Schülerbeförderung ein heißes Eisen

Eltern sammeln Unterschriften

Bergkirchen – Es geht ums Prinzip und nicht ums Geld, ob die Gemeinde Bergkirchen die Kosten für die Beförderung der Grundschüler aus Deutenhausen und Feldgeding voll oder zu 50 Prozent übernimmt oder sogar ganz einstellt. Vor einem endgültigen Beschluss soll die rechtliche Lage geprüft werden, auch im Hinblick auf die Definition „Gefährdung“.

Die Übernahme der Beförderungskosten durch die Gemeinde für derzeit 16 Grundschüler aus Deutenhausen und Feldgeding stand in Anwesenheit betroffener Eltern zur Diskussion im Gemeinderat. Eine Mutter führte an, dass die Monatskarte für zwei Stationen mit dem Bus 35,40 Euro kostet, bei zwei Kindern bedeute das einen erheblichen Kostenaufwand, so dass sie ihre Kinder mit dem Auto zur Schule nach Bergkirchen fahre. Bürgermeister Simon Landmann erläuterte die gesetzliche Regelung, die besagt, dass bei einer Entfernung bis zu zwei Kilometer vom Elternhaus bis zum Schuleingang der Staat keine Beförderungskosten für die Jahrgangsstufen eins bis vier übernimmt. Es sei denn, dass es sich um „einen beschwerlichen und gefährlichen Weg“ handelt. Ab der fünften Jahrgangsstufe gilt die Regelung für eine Entfernung von weniger als drei Kilometern.
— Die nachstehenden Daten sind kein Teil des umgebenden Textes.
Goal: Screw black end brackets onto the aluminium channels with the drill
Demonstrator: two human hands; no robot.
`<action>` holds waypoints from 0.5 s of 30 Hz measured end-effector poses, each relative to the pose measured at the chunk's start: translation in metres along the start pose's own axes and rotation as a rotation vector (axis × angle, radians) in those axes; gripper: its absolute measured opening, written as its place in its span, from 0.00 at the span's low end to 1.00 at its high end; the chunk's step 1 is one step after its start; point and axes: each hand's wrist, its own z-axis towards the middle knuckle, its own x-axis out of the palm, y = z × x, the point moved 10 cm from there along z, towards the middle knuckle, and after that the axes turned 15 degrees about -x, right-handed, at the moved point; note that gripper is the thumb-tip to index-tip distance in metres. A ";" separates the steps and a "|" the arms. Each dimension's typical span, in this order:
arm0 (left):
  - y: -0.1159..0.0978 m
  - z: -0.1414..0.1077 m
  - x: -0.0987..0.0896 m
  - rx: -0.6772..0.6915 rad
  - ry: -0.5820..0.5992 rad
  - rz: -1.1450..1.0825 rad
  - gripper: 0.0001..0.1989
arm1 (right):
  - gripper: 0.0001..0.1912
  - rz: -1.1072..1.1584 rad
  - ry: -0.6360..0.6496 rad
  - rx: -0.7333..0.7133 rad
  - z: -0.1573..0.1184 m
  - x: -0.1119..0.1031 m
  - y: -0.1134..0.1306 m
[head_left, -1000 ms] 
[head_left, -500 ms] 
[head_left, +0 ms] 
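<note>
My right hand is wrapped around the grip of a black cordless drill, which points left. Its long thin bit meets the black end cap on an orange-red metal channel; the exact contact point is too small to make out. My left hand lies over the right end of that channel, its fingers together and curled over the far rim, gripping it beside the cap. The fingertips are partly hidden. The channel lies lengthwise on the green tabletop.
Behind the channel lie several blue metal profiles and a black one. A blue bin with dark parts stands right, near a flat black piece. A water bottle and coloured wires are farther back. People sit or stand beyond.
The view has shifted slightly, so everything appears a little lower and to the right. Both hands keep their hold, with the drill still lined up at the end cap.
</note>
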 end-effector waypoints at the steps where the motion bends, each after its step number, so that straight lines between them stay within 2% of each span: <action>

Nach einem Beschluss des Gemeinderats vor fünf Jahren beschäftigte sich das Gremium jetzt erneut mit der Kostenübernahme – aufgrund einer Unterschriftenaktion, die 25 Eltern unterzeichnet hatten. Landmann stellte klar, dass die Entscheidung, was ein gefährlicher Weg sei, nicht die Gemeinde allein treffe, sondern zusammen mit der Polizei und dem Landratsamt erfolge.

2011 hatte die Gemeinde fehlende Beleuchtung auf dem Schulweg zwischen Deutenhausen und Bergkirchen angeführt, um die „ freiwillige Leistung“ für die Jahrgangsstufen eins bis vier zu rechtfertigen. Das galt auch für die Feldgedinger Schüler wegen des Durchgangsverkehrs und fehlender Gehwege in Bergkirchen.

Die Rechnungsprüfung beanstandete allerdings diese Regelung. Dabei handelte es sich um Beträge von rund 1000 Euro pro Jahr. Es sei ein heißes Thema, meinte Landmann. Es sei zwar dafür, wie bisher, die Hälfte der Kosten zu übernehmen, üblich sei das aber auch in den anderen Landkreisgemeinden nicht, außer in Odelzhausen. Wegen des Verstoßes gegen die gesetzlichen Auflagen wolle er zunächst „die strafrechtliche Seite“ prüfen lassen.

Ein Plädoyer für die 100-prozentige Kostenübernahme hielt Dagmar Wagner. Kinder hätten einen hohen Stellenwert, die Finanzen böten Spielraum und die Gefährdung sei aufgrund des zugenommenen Verkehrsaufkommens in den betreffenden Ortschaften, bedingt durch Gada, erheblich gestiegen. Sie schlug eine Lösung wie in Odelzhausen vor. Dort hatte sie sich kundig gemacht.

An Kinderfreundlichkeit fehle es in Bergkirchen nicht, meinte Landmann, indem er die erheblichen Investitionen in Kinderhäuser und Spielplätze und die niedrigen Gebühren für die Kinderbetreuung samt Hort anführte.

Der Gemeinderat nahm schließlich einstimmig den Vorschlag der zweitem Bürgermeisterin Edith Daschner an, zunächst die strafrechtlichen Folgen der Kostenübernahme zu klären und dann erneut zu beraten. Folgende Möglichkeiten bestehen: Wie 2011 beschlossen, 50 Prozent der MVV-Kosten weiterhin zu übernehmen, als freiwillige Leistung aufgrund des Elternantrags 100 Prozent zu tragen oder aber zum Schuljahresende 2015/16 die bisher gewährten freiwilligen Leistungen einzustellen.